• [The problem]:
Write the listing out again word for word, skipping each picture.
########################################
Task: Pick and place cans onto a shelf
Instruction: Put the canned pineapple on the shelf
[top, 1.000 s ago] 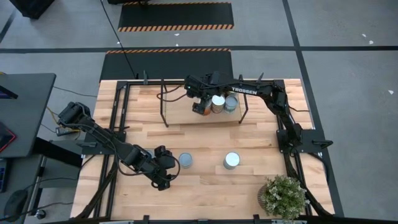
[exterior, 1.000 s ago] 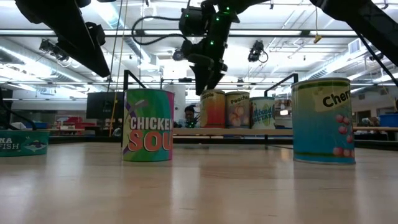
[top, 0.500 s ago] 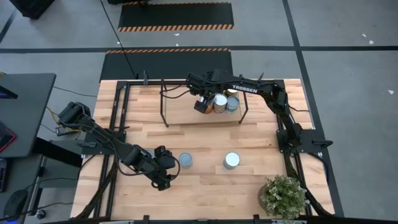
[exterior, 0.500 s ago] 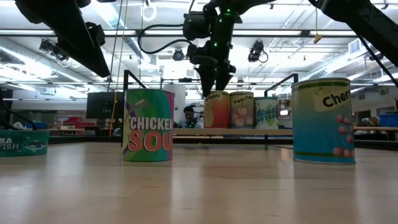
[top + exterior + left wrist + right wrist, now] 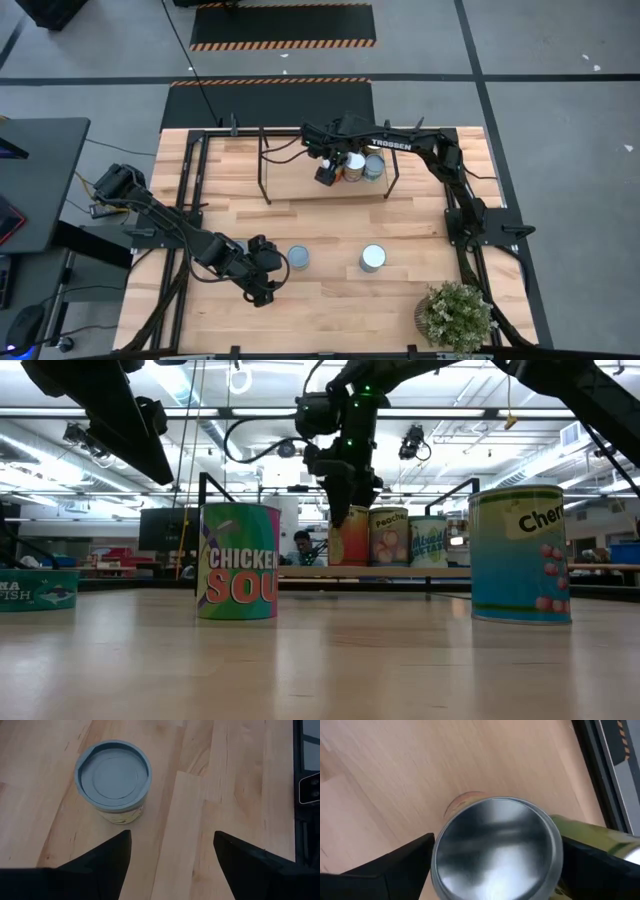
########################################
• [Result]:
Task: Pick and place cans onto a shelf
Instruction: Put the canned pineapple on the shelf
[top, 1.000 s ago] 
[exterior, 1.000 s ago] 
[top, 0.500 s ago] 
[exterior, 0.500 s ago] 
[top + exterior + left wrist + right wrist, now] 

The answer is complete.